Brief: An unaltered copy of every line below is the expected output.
=== Recorded data ===
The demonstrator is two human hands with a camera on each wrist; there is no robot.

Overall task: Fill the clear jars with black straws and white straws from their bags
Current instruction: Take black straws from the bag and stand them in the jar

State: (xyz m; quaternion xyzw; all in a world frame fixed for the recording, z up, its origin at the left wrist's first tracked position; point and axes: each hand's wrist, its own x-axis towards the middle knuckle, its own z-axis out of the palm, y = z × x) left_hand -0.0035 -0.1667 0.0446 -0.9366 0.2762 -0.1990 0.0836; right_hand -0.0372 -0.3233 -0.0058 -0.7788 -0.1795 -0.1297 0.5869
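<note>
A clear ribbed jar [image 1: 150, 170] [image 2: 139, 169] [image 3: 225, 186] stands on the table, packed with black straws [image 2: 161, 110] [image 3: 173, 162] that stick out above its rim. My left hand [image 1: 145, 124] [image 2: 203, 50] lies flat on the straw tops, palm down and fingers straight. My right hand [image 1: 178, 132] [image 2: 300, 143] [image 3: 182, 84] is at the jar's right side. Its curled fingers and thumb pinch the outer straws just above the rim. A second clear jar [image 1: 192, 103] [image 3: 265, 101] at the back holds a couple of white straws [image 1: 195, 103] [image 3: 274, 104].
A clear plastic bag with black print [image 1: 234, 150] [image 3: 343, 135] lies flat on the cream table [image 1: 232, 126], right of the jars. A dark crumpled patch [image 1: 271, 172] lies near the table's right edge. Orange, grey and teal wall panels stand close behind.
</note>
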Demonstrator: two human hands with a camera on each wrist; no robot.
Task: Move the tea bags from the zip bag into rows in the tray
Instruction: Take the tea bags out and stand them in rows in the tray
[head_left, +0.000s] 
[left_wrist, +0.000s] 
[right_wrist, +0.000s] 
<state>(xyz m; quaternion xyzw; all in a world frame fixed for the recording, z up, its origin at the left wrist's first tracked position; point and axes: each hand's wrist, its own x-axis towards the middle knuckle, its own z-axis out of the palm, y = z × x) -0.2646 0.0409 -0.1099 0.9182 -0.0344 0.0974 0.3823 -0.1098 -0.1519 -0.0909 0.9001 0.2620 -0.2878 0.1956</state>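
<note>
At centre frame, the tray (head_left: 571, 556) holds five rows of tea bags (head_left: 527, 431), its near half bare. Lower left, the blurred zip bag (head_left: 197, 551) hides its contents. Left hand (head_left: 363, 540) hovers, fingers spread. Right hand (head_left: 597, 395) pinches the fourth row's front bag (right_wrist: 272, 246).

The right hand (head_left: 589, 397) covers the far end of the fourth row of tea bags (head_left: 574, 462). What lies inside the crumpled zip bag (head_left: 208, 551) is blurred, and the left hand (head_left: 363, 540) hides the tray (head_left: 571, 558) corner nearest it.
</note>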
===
Reply:
The demonstrator is two human hands with a camera on each wrist; there is no robot.

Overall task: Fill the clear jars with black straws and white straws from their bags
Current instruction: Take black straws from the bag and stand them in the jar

State: (xyz m; quaternion xyzw; all in a world frame fixed for the recording, z up, its origin at the left wrist's first tracked position; point and axes: each hand's wrist, its own x-axis towards the middle knuckle, its own z-axis out of the palm, y = z × x) left_hand -0.0035 -0.1667 0.0446 -0.9366 0.2762 -0.1990 0.0836; right_hand -0.0372 -0.3233 -0.0058 -0.7788 -0.1795 -0.1297 0.5869
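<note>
A clear ribbed jar [image 1: 150, 170] [image 2: 139, 169] [image 3: 225, 186] stands on the table, packed with black straws [image 2: 161, 110] [image 3: 173, 162] that stick out above its rim. My left hand [image 1: 145, 124] [image 2: 203, 50] lies flat on the straw tops, palm down and fingers straight. My right hand [image 1: 178, 132] [image 2: 300, 143] [image 3: 182, 84] is at the jar's right side. Its curled fingers and thumb pinch the outer straws just above the rim. A second clear jar [image 1: 192, 103] [image 3: 265, 101] at the back holds a couple of white straws [image 1: 195, 103] [image 3: 274, 104].
A clear plastic bag with black print [image 1: 234, 150] [image 3: 343, 135] lies flat on the cream table [image 1: 232, 126], right of the jars. A dark crumpled patch [image 1: 271, 172] lies near the table's right edge. Orange, grey and teal wall panels stand close behind.
</note>
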Demonstrator: two human hands with a camera on each wrist; no robot.
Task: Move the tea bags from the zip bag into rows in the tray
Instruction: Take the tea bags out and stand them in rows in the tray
[head_left, +0.000s] 
[left_wrist, +0.000s] 
[right_wrist, +0.000s] 
<state>(xyz m; quaternion xyzw; all in a world frame fixed for the recording, z up, its origin at the left wrist's first tracked position; point and axes: each hand's wrist, its own x-axis towards the middle knuckle, its own z-axis out of the palm, y = z × x) -0.2646 0.0409 -0.1099 0.9182 -0.0344 0.0974 0.3823 -0.1098 -0.1519 -0.0909 0.9001 0.2620 -0.2878 0.1956</state>
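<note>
At centre frame, the tray (head_left: 571, 556) holds five rows of tea bags (head_left: 527, 431), its near half bare. Lower left, the blurred zip bag (head_left: 197, 551) hides its contents. Left hand (head_left: 363, 540) hovers, fingers spread. Right hand (head_left: 597, 395) pinches the fourth row's front bag (right_wrist: 272, 246).

The right hand (head_left: 589, 397) covers the far end of the fourth row of tea bags (head_left: 574, 462). What lies inside the crumpled zip bag (head_left: 208, 551) is blurred, and the left hand (head_left: 363, 540) hides the tray (head_left: 571, 558) corner nearest it.
</note>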

Nothing remains to be added to the output.